JOHANNESBURG (AP) — Former South African leader Nelson Mandela probably will spend Christmas Day in a hospital because his doctors want to be satisfied his health has improved satisfactorily before sending him home, a South African media outlet reported Sunday.
Presidential spokesman Mac Maharaj said the physicians caring for Mr. Mandela had given no indication of an “imminent discharge” from a hospital in Pretoria, the capital, according to IOL, a South African news website.
“At this stage there is no update on his condition and his doctors have given no indication” about when Mandela could be discharged, IOL quoted Mr. Maharaj as saying Saturday. IOL is owned by Independent Newspapers, a national group that publishes 15 newspapers.
Mr. Mandela was hospitalized Dec. 8. He was diagnosed with a lung infection and also had gallstone surgery; officials have said his condition has improved and he was responding to treatment. President Jacob Zuma acknowledged several days ago that Mr. Mandela’s condition had been serious.
“They (the doctors) say there is no crisis, but add that they are in no hurry to send him home just yet until they are satisfied that he has made sufficient progress,” Mr. Maharaj said, according to IOL.
“We urge the public to continue supporting Madiba,” he said, using Mr. Mandela’s clan name, an affectionate term. Mr. Maharaj appealed for people to “understand that he is 94 years old and needs extraordinary care.”

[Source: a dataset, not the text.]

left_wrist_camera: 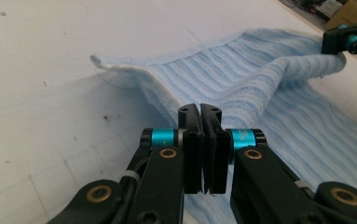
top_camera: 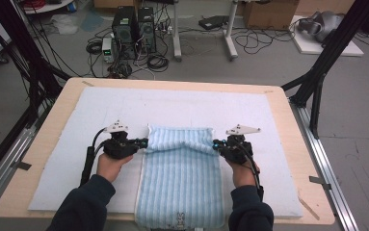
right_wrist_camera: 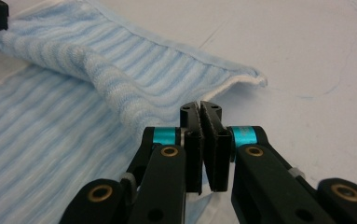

The Sunday Times, a South African newspaper that is not part of the media group that owns IOL, also said Mr. Mandela was likely to spend Christmas in hospital care. It did not cite a source. The newspaper quoted Mr. Maharaj as saying that rumors of a rapid deterioration in Mr. Mandela’s health were “completely false and baseless.”
South African Archbishop Desmond Tutu said he is praying for a prompt recovery for Mr. Mandela. Radio 702, a South African station, on Sunday broadcast an interview with Archbishop Tutu in which he said he had exchanged telephone text messages about Mr. Mandela with the anti-apartheid icon’s wife, Graca Machel.
Archbishop Tutu and Mr. Mandela are Nobel laureates because of their role in the struggle against white minority rule. Mr. Mandela was imprisoned for 27 years and served one five-year term as president after he was elected in South Africa’s first democratic elections in 1994.